◆ Data supplied:
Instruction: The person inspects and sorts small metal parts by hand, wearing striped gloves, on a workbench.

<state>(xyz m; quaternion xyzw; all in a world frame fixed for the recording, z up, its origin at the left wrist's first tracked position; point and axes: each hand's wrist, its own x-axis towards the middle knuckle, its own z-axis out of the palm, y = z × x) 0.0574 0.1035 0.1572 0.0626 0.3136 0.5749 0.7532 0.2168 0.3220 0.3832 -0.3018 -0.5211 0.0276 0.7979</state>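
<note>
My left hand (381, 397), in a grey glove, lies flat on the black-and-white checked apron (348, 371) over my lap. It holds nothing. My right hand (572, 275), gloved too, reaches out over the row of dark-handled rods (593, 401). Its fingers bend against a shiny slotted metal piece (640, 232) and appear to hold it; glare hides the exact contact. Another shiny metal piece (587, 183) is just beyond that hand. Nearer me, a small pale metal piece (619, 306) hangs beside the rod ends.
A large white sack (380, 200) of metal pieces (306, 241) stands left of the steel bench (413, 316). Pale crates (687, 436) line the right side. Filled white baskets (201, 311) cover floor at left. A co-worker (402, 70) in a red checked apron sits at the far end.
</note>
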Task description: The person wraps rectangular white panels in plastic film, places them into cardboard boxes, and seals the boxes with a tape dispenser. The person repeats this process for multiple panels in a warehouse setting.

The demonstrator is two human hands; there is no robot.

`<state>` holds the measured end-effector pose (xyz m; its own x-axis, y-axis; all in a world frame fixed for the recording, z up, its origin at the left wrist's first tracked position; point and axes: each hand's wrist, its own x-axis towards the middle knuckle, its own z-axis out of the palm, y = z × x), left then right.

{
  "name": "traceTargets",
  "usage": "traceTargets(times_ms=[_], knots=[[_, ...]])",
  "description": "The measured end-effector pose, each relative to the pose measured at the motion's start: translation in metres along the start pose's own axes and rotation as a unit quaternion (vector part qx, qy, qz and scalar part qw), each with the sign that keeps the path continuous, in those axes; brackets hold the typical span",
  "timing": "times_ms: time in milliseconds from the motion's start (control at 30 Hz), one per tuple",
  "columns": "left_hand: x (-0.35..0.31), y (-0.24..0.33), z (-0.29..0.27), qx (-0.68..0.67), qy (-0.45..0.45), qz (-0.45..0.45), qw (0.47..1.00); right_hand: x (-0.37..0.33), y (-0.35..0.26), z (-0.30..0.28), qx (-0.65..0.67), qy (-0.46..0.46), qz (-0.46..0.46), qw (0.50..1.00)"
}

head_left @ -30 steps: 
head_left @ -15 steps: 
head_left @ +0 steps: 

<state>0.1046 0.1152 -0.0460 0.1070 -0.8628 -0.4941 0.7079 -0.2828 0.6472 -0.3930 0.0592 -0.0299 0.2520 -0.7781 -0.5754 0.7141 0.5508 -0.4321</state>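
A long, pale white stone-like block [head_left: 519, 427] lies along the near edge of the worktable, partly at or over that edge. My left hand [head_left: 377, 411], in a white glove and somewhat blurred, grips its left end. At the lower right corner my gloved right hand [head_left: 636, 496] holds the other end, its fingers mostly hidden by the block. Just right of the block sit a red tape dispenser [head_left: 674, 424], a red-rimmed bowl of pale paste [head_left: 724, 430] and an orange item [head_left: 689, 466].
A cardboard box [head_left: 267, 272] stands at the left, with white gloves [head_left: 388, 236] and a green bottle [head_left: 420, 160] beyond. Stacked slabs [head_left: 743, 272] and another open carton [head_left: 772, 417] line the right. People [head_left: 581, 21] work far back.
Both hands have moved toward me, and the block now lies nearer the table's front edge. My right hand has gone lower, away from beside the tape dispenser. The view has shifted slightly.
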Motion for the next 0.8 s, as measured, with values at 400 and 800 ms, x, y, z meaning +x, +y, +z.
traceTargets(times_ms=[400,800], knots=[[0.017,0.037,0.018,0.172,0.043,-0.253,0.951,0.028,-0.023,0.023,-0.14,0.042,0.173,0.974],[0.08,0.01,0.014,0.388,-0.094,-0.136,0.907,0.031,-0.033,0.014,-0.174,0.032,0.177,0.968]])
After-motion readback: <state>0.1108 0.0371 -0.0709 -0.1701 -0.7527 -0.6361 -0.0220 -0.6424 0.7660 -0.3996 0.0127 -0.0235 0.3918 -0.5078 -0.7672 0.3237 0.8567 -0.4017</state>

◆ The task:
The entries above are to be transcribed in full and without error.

◆ Response box:
Instruction: The person inspects and sorts small metal parts by hand, wearing striped gloves, on a workbench.

<state>(xyz m; quaternion xyzw; all in a world frame fixed for the recording, z up, its origin at the left wrist's first tracked position; point and axes: each hand's wrist, its own x-axis towards the middle knuckle, its own z-axis out of the palm, y = z × x) 0.0574 0.1035 0.1572 0.0626 0.3136 0.5749 0.7532 0.2168 0.3220 0.3832 -0.3018 -0.5211 0.0276 0.7979</state>
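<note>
My left hand (381, 397), in a grey glove, lies flat on the black-and-white checked apron (348, 371) over my lap. It holds nothing. My right hand (572, 275), gloved too, reaches out over the row of dark-handled rods (593, 401). Its fingers bend against a shiny slotted metal piece (640, 232) and appear to hold it; glare hides the exact contact. Another shiny metal piece (587, 183) is just beyond that hand. Nearer me, a small pale metal piece (619, 306) hangs beside the rod ends.
A large white sack (380, 200) of metal pieces (306, 241) stands left of the steel bench (413, 316). Pale crates (687, 436) line the right side. Filled white baskets (201, 311) cover floor at left. A co-worker (402, 70) in a red checked apron sits at the far end.
</note>
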Task description: The person wraps rectangular white panels in plastic film, places them into cardboard boxes, and seals the boxes with a tape dispenser. The person repeats this process for multiple panels in a warehouse setting.

The demonstrator is two human hands; there is no robot.

`<state>` holds the measured end-effector pose (xyz m; its own x-axis, y-axis; all in a world frame fixed for the recording, z up, its origin at the left wrist's first tracked position; point and axes: each hand's wrist, its own x-axis towards the middle knuckle, its own z-axis out of the palm, y = z × x), left then right.

{
  "name": "traceTargets",
  "usage": "traceTargets(times_ms=[_], knots=[[_, ...]])",
  "description": "The measured end-effector pose, each relative to the pose measured at the motion's start: translation in metres along the start pose's own axes and rotation as a unit quaternion (vector part qx, qy, qz and scalar part qw), each with the sign that keeps the path continuous, in those axes; brackets hold the typical span",
  "timing": "times_ms: time in milliseconds from the motion's start (control at 30 Hz), one per tuple",
  "columns": "left_hand: x (-0.35..0.31), y (-0.24..0.33), z (-0.29..0.27), qx (-0.68..0.67), qy (-0.45..0.45), qz (-0.45..0.45), qw (0.47..1.00); right_hand: x (-0.37..0.33), y (-0.35..0.26), z (-0.30..0.28), qx (-0.65..0.67), qy (-0.46..0.46), qz (-0.46..0.46), qw (0.50..1.00)"
}

head_left @ -30 steps: 
head_left @ -15 steps: 
head_left @ +0 steps: 

<state>0.1046 0.1152 -0.0460 0.1070 -0.8628 -0.4941 0.7079 -0.2828 0.6472 -0.3930 0.0592 -0.0299 0.2520 -0.7781 -0.5754 0.7141 0.5508 -0.4321</state>
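A long, pale white stone-like block [head_left: 519, 427] lies along the near edge of the worktable, partly at or over that edge. My left hand [head_left: 377, 411], in a white glove and somewhat blurred, grips its left end. At the lower right corner my gloved right hand [head_left: 636, 496] holds the other end, its fingers mostly hidden by the block. Just right of the block sit a red tape dispenser [head_left: 674, 424], a red-rimmed bowl of pale paste [head_left: 724, 430] and an orange item [head_left: 689, 466].
A cardboard box [head_left: 267, 272] stands at the left, with white gloves [head_left: 388, 236] and a green bottle [head_left: 420, 160] beyond. Stacked slabs [head_left: 743, 272] and another open carton [head_left: 772, 417] line the right. People [head_left: 581, 21] work far back.
Both hands have moved toward me, and the block now lies nearer the table's front edge. My right hand has gone lower, away from beside the tape dispenser. The view has shifted slightly.
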Motion for the next 0.8 s, as measured, with values at 400 and 800 ms, x, y, z meaning +x, +y, +z.
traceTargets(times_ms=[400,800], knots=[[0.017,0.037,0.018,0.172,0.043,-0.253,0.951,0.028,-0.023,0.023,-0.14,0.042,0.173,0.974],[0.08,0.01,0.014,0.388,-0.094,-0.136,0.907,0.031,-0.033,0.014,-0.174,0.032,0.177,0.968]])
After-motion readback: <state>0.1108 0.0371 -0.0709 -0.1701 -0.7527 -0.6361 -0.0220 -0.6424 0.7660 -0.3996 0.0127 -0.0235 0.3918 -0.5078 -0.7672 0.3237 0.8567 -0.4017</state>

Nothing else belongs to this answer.